§ **Assignment**:
Work out how many lines of the listing below hold the word "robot", and give that number only.

■ ■ ■ ■ ■ ■ ■

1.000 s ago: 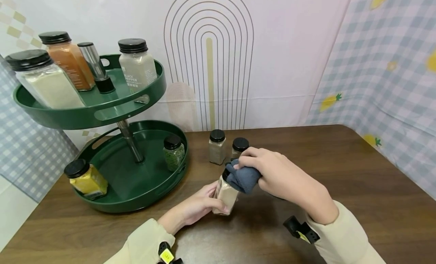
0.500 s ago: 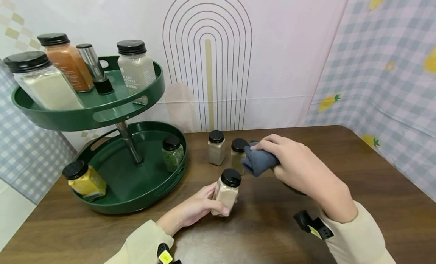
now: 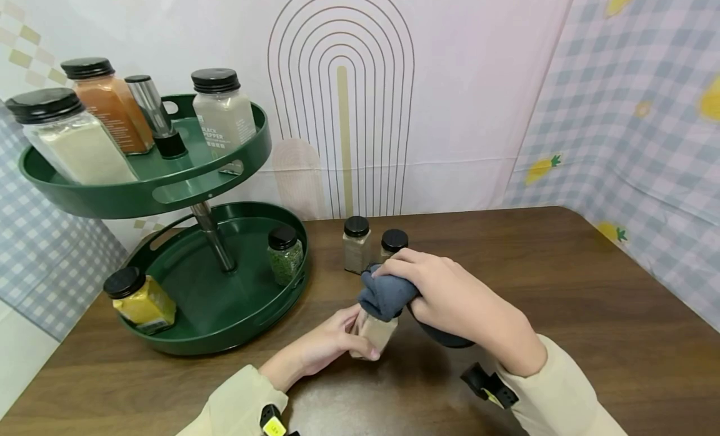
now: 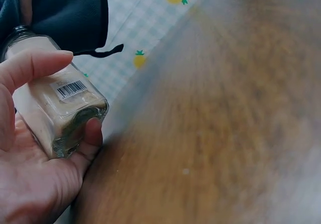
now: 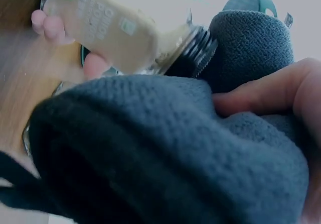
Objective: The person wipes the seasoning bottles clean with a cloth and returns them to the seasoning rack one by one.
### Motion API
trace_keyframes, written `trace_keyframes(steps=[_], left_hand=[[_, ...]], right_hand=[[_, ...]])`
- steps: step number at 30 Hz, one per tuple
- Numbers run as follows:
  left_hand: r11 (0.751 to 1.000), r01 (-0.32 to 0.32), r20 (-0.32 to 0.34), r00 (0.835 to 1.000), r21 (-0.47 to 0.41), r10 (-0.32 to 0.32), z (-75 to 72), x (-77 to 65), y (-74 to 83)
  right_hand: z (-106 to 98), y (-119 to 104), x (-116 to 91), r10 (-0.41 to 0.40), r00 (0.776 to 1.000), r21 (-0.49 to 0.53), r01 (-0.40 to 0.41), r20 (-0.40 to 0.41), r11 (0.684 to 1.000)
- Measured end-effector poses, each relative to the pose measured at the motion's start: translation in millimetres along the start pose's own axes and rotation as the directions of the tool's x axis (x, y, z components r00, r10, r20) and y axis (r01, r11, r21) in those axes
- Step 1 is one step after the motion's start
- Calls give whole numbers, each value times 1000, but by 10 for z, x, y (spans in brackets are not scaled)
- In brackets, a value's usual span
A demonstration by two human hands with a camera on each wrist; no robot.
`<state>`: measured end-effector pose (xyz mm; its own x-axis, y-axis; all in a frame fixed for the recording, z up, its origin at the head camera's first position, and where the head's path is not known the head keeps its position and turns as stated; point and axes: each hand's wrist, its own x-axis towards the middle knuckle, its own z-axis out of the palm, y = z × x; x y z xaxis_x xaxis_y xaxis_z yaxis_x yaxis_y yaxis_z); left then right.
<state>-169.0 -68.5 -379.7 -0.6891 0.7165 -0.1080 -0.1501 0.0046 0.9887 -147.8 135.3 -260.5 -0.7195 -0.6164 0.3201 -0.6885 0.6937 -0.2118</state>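
Note:
My left hand (image 3: 323, 343) grips a square glass spice jar (image 3: 378, 335) of pale powder, tilted above the table. In the right wrist view the jar's label (image 5: 103, 20) reads onion powder, and its ridged black lid (image 5: 193, 53) shows beside the cloth. A barcode (image 4: 71, 89) faces the left wrist camera, where the thumb lies across the jar. With my right hand (image 3: 452, 292) I hold a bunched blue-grey cloth (image 3: 385, 293) over the lid, which it hides in the head view. A loose end of the cloth hangs below my right hand.
A two-tier green tray stand (image 3: 185, 346) is at the left, with several large jars and a silver cylinder (image 3: 154, 114) above. Below are a yellow jar (image 3: 143, 302) and a green herb jar (image 3: 285, 255). Two small jars, one a pale jar (image 3: 357, 245), stand behind my hands.
My right hand lifted the cloth off the lid toward the right, then brought it back over the lid. The left hand stays nearly still with the jar.

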Motion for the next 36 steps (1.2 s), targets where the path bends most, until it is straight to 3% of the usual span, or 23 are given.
trace_keyframes(steps=[13, 18, 21, 25, 29, 36], left_hand=[[1000, -12, -34, 999, 4, 12, 4, -9, -35], [1000, -19, -30, 999, -24, 18, -7, -14, -38], [998, -20, -36, 999, -52, 18, -14, -19, -31], [998, -21, -38, 999, -63, 19, -16, -21, -19], [997, -5, -30, 1000, -71, 3, -11, -20, -7], [993, 14, -21, 1000, -114, -16, -16, 4, -3]], right_hand=[[-96, 125, -45, 177, 976, -152, -157, 130, 976], [-195, 133, -77, 215, 970, -187, -191, 113, 964], [-218, 133, -87, 183, 983, -151, -178, 22, 972], [-150, 61, -48, 48, 994, -74, -55, -94, 996], [-28, -53, 10, -56, 996, -68, 51, -75, 996], [-9, -48, 3, -95, 995, -118, 90, -39, 989]])
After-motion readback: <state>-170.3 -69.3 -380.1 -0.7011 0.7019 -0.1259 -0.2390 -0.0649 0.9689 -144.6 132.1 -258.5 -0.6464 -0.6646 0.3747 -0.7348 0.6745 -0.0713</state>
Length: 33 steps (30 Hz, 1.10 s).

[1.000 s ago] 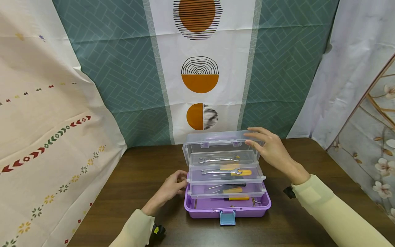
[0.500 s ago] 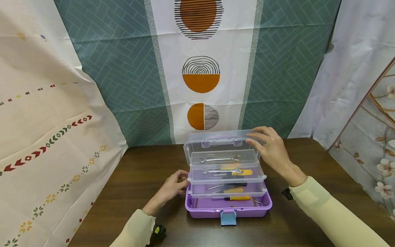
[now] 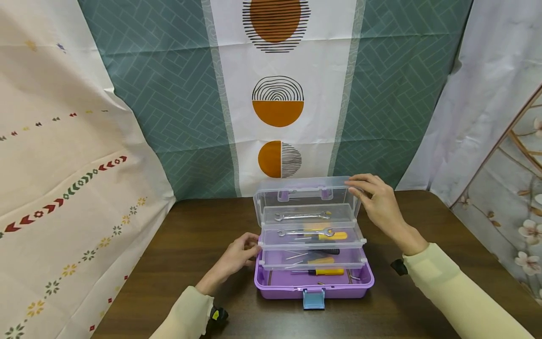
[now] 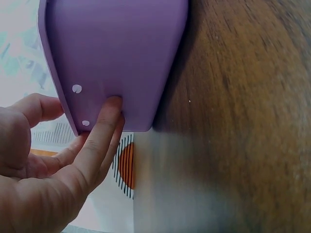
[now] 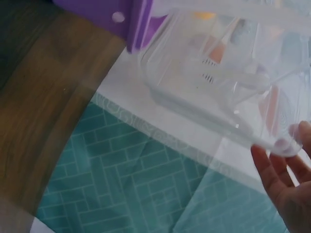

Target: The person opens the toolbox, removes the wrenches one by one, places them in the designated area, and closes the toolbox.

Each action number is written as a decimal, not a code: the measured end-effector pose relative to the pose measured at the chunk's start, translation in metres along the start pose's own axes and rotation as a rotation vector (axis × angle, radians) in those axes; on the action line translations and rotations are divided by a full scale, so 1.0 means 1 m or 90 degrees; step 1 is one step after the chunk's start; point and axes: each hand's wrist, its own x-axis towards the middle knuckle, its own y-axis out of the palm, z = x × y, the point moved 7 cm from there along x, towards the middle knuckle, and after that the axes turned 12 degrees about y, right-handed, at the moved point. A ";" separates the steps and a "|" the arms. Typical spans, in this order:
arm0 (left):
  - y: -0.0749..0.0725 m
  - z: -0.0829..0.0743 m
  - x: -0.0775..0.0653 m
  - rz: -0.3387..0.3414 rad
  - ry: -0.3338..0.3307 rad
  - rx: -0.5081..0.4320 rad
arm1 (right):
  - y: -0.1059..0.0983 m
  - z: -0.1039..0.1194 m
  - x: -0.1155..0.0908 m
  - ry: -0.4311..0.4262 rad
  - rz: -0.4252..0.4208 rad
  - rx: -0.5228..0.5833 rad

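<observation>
A purple toolbox (image 3: 277, 293) stands unfolded on the table, with stepped clear trays (image 3: 271, 245) under its raised clear lid (image 3: 305, 182). My left hand (image 3: 237, 254) holds the box's left end. In the left wrist view the thumb is at the rim and the fingers press the outer wall (image 4: 121, 53). At the lid's right corner, my right hand (image 3: 381, 202) pinches the edge between thumb and fingers. Two wrenches lie in the upper trays, the higher wrench (image 3: 302, 216) and the lower wrench (image 3: 305, 232). A yellow-handled screwdriver (image 3: 330, 272) lies in the base.
A light-blue latch (image 3: 314, 300) hangs down at the box's front. More screwdrivers show through the trays, among them one with a black handle (image 3: 323, 252). Behind the brown table (image 3: 190, 226) hangs a green and white patterned cloth (image 3: 182, 117).
The lid and trays have risen slightly and tilted back, my right hand moving a little right and back with the lid corner. My left hand stays at the box's end.
</observation>
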 end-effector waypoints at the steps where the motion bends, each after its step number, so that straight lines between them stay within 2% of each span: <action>1: 0.000 0.000 0.000 0.000 0.000 0.000 | -0.002 -0.001 0.000 0.001 0.000 0.013; 6: 0.000 -0.003 -0.002 0.002 0.004 -0.009 | -0.008 -0.005 -0.002 0.016 -0.013 0.048; 10: 0.000 -0.005 -0.002 0.005 0.008 -0.007 | -0.009 -0.010 0.000 0.055 -0.022 0.053; 17: 0.000 -0.002 -0.002 0.003 0.003 -0.006 | -0.004 -0.024 0.007 0.134 0.017 0.046; 26: 0.001 0.000 -0.001 0.024 -0.004 -0.055 | 0.001 -0.031 0.009 0.125 0.083 0.064; 33: 0.000 0.003 0.001 0.047 -0.012 -0.075 | 0.003 -0.035 0.009 0.124 0.101 0.046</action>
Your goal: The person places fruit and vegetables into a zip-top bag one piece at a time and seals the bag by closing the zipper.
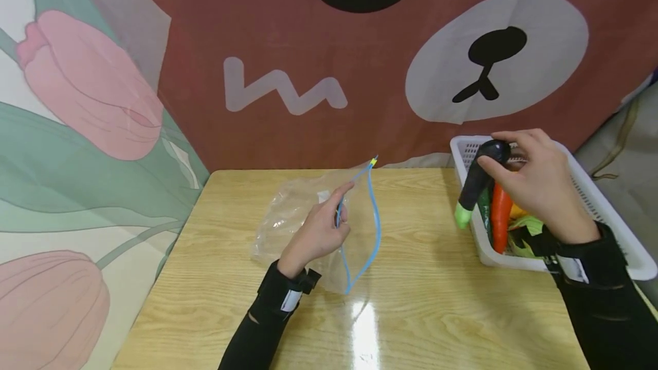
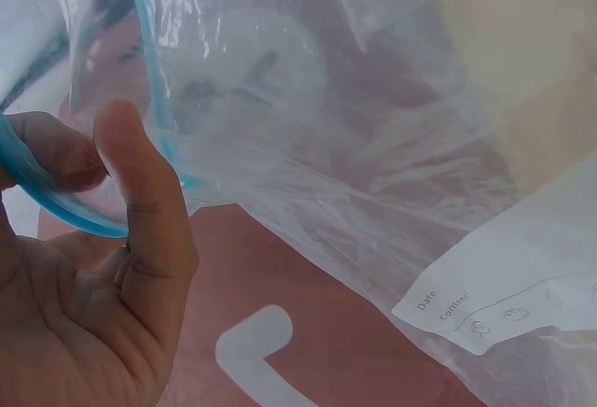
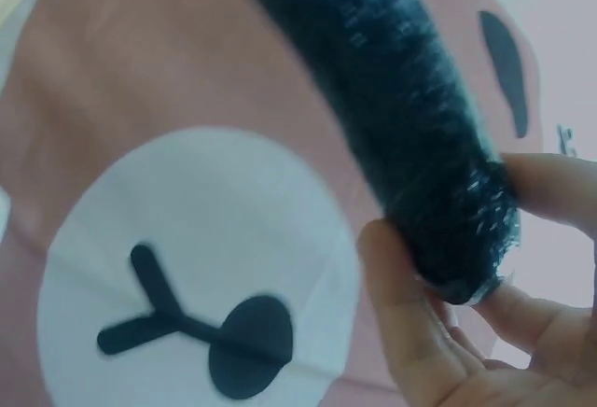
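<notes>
From the head view: pale wood-grain tabletop (image 1: 426,313), glossy, with a white streak of reflected light (image 1: 365,333) low in the middle. Behind it, reddish-brown cloth (image 1: 380,44) with a printed animal muzzle (image 1: 545,56); along the left, tulip-patterned fabric (image 1: 92,90) in pink and green. At mid-table, a clear plastic bag (image 1: 288,216), its blue rim (image 1: 378,227) parted at the right. On that rim, left hand (image 1: 319,233) gripping, index finger extended. Above the left wall of a white basket (image 1: 637,266), right hand (image 1: 545,184) pinching a dark eggplant (image 1: 474,183) by its rounded end, light-green tip downward. Inside, an orange-red carrot (image 1: 500,218) and green leaves (image 1: 526,225).

From the left wrist: thumb and fingers round the rim; legible only here, a white label (image 2: 522,267) reading "Date" and "Content", with small line drawings.

From the right wrist: glossy skin up close, glints near the held end, the printed muzzle behind.
</notes>
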`<state>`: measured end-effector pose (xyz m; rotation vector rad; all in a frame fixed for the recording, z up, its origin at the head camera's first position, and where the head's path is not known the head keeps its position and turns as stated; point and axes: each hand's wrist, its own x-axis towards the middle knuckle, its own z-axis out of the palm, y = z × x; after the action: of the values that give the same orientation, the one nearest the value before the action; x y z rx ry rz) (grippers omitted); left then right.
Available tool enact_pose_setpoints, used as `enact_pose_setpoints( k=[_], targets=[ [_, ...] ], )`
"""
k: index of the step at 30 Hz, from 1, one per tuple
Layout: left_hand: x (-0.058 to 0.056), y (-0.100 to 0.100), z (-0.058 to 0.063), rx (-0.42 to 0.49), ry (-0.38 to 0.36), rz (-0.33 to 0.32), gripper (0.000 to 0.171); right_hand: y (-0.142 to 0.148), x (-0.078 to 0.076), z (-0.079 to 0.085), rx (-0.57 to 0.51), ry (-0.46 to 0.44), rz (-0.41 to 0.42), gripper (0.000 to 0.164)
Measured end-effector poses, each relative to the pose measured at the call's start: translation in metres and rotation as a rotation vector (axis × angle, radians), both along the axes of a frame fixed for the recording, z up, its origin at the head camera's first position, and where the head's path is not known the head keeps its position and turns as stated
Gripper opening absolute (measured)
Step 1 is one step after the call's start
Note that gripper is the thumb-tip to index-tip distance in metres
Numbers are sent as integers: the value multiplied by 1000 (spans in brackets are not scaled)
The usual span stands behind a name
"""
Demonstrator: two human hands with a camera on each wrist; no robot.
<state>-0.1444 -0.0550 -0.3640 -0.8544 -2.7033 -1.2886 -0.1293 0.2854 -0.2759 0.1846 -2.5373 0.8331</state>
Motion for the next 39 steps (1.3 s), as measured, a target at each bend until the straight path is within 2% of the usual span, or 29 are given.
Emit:
enact_pose_setpoints(
  k=[3, 8, 12, 15, 18, 23, 28, 33, 39],
  targets=[
    [0, 1, 0, -11, 4, -4, 74, -13, 6, 0, -94, 68, 57, 44],
    [1, 2, 1, -22, 7, -3, 74, -38, 11, -5, -290, 151, 241, 43],
    [1, 4, 2, -35, 12, -5, 73, -57, 12, -8, -489, 113, 380, 41],
    [2, 4, 2, -42, 21, 0, 73, -70, 11, -13, -541, 85, 422, 38],
    [2, 5, 3, -36, 22, -1, 73, -84, 9, -22, -542, 77, 453, 38],
    [4, 5, 5, -28, 14, -12, 73, -102, 7, -38, -512, 64, 480, 40],
    [5, 6, 5, -30, 17, -9, 71, -113, 9, -54, -349, 79, 466, 41],
    [6, 6, 8, -30, 12, -8, 71, -124, 6, -68, -208, 164, 570, 44],
    [6, 6, 11, -28, 28, -11, 72, -132, -1, -77, 23, 283, 657, 47]
  ],
)
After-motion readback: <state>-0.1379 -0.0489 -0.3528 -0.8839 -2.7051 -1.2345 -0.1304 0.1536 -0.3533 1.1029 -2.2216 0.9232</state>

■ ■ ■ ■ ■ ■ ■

§ **Answer box**:
2